It’s spring, and that means it’s time to peer into your site to find the often-overlooked items that drag down natural search performance. In our homes, we tend to put off cleaning the closets, dusting the baseboards, and clearing the spider webs out of the hard-to-reach places. Similarly, some aspects of search engine optimization we tend to put off for another day.

Today is the day for SEO spring cleaning! These six steps will make your site shine, and boost its natural search performance in the process.

… some aspects of search engine optimization we tend to put off for another day.

6 Spring Cleaning Tips for SEO

Inspect your site. Start the process with a crawl of your site to collect the data you’ll need. Use a crawler such as Deep Crawler (which is especially helpful for sites on Angular, the front-end platform) or Screaming Frog.

Crawlers help you identify all manner of metadata and site errors, as well as the server header status for each page. Each of these data points will identify an area that needs attention.

Eliminate duplicate metadata. Making each title tag and meta description unique is an easy and rewarding place to start. Your crawl data will show you which pages have the same title tag and meta description. Simply write new ones for the metadata that are the same.
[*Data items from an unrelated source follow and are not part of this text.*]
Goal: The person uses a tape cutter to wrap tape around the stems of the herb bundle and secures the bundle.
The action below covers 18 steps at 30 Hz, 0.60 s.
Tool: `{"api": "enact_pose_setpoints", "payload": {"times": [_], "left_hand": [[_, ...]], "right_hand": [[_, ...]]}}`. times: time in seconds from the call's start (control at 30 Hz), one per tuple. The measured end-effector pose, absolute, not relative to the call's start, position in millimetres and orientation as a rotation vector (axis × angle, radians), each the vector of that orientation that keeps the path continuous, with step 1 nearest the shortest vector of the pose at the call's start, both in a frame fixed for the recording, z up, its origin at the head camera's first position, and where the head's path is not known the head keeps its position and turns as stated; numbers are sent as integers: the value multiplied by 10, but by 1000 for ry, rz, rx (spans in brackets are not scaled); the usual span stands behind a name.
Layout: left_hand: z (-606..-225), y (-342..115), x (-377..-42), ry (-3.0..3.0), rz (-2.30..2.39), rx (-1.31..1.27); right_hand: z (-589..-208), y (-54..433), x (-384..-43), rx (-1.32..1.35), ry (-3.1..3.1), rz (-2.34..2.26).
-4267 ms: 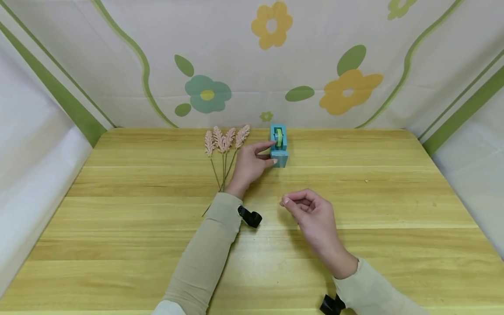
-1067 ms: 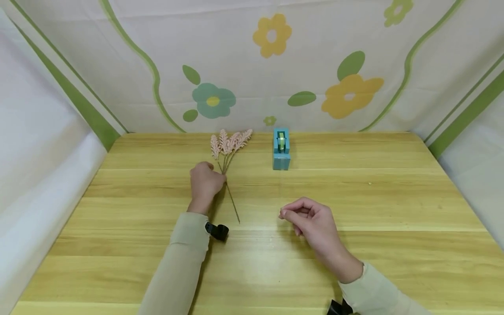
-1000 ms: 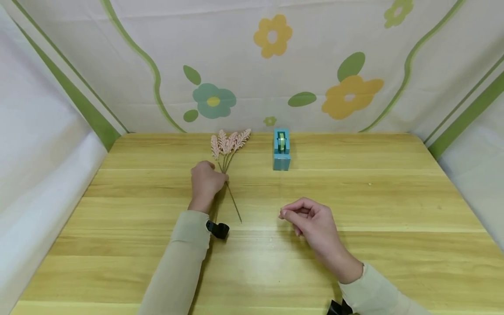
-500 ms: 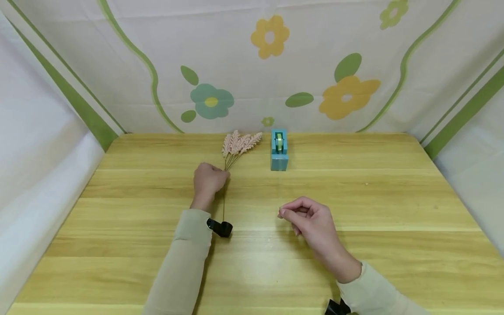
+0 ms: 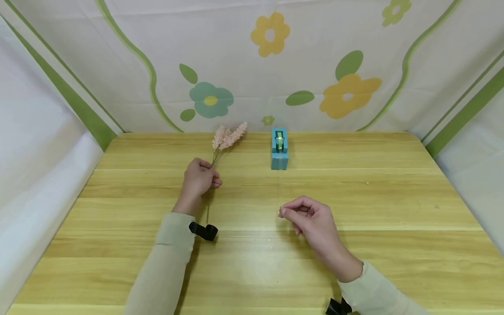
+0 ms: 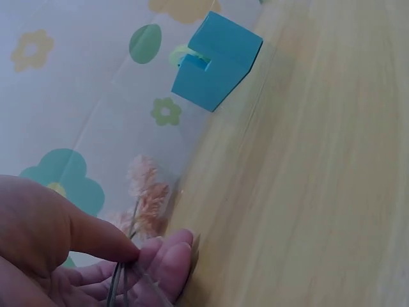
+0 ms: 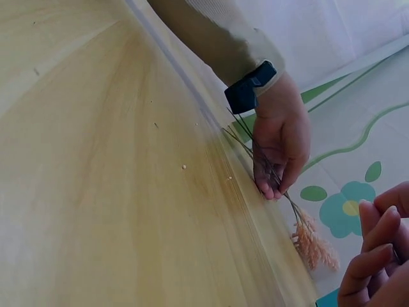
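Thumb and fingers of my left hand (image 5: 198, 177) pinch a bunch of thin flower stems (image 6: 121, 281) just below the blossoms. The fluffy pink flowers (image 5: 228, 136) point toward the back wall, and one stem trails down toward the wrist. To the right, a blue tape dispenser (image 5: 279, 161) with a greenish roll stands near the table's back edge. A faint, clear strip of tape (image 5: 280, 186) runs from it toward my right hand (image 5: 309, 223). Thumb and index finger of that hand pinch the strip's end above the table.
The wooden table (image 5: 374, 262) reaches back to a white cloth (image 5: 244, 57) printed with flowers. Small white specks lie on the wood, one of them a tiny crumb (image 5: 367, 183) at the right. Black wrist cameras sit on both sleeves.
My left hand left the dispenser and gathered the spread flowers into one bunch; in the last half second it moved slightly left with them. The right hand has stayed in nearly the same place.
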State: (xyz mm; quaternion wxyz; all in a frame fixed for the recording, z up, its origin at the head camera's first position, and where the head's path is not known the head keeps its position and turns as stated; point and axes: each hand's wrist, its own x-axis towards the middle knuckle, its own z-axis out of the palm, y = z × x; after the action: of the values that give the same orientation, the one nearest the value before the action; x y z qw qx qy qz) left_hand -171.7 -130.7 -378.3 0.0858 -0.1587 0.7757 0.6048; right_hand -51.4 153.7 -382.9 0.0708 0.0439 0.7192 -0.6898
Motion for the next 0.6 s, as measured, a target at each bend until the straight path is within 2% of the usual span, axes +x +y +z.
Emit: {"api": "enact_pose_setpoints", "payload": {"times": [0.6], "left_hand": [[-3820, -1291, -1731, 2238, 1784, -429]], "right_hand": [[-3810, 1546, -522, 135, 2152, -2068]]}}
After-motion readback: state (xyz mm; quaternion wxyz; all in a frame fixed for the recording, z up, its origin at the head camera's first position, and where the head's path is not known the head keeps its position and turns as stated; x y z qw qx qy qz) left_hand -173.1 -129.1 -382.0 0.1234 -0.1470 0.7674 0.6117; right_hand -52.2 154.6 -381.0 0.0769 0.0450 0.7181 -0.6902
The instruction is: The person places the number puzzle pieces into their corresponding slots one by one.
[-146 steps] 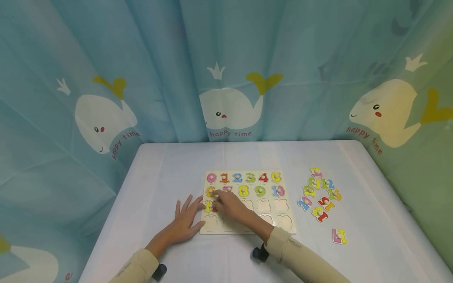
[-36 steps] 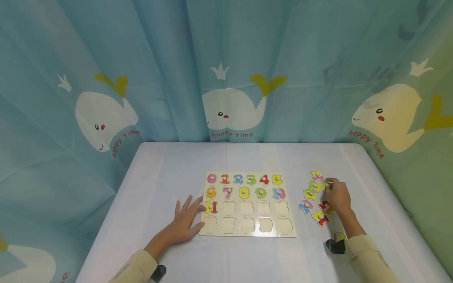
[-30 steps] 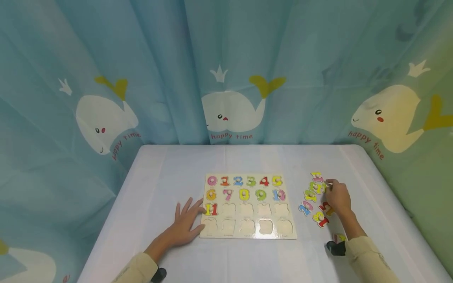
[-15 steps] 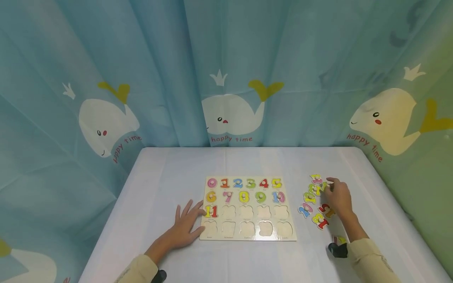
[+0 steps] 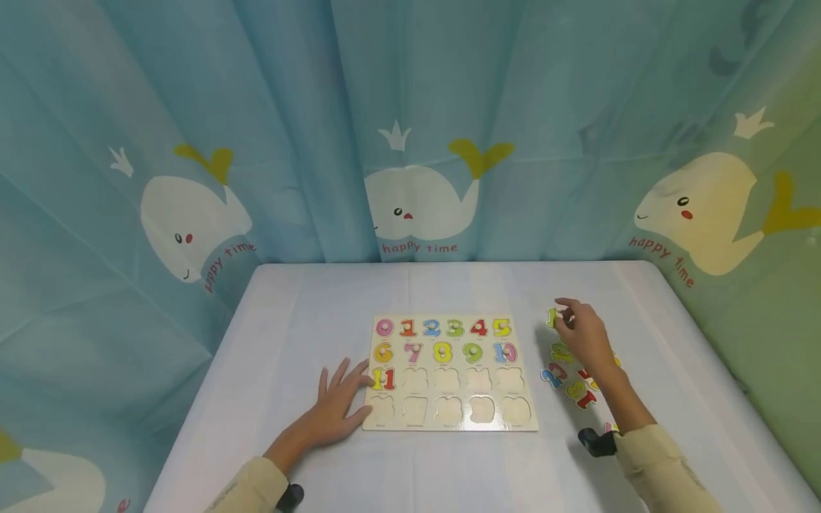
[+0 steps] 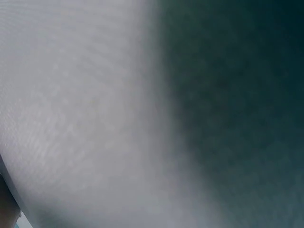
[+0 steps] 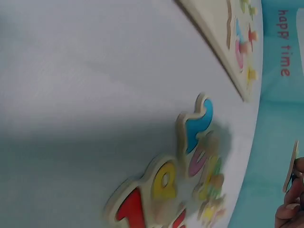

Take special care with the title tags because they are still the single most important on-page SEO element. Each title tag should be unique, begin with the most valuable keyword themes, and end with your site or brand name — all maxed out at around 65 characters.

Meta descriptions, while not a ranking factor, affect click-through rates from the search results to your site. They can reach over 300 characters in Google’s search results, but many are still truncated at about 155 characters. To be safe, include your major keywords themes and call to action in the first 155 characters, and embellish in the latter 150 characters.

While you’re at it, kill the meta keywords. They haven’t been used in rankings or had any other SEO value in the last nine years. Check to see if your internal site search engine uses them. If yes, ask your developers to remove them from your content management system and your site.

Redirect broken links. In addition to your crawler data, the Crawl Errors report in Google Search Console — Search Console > Crawl > Crawl Errors — is an excellent place to collect data around pages that need to be redirected. Both will tell you…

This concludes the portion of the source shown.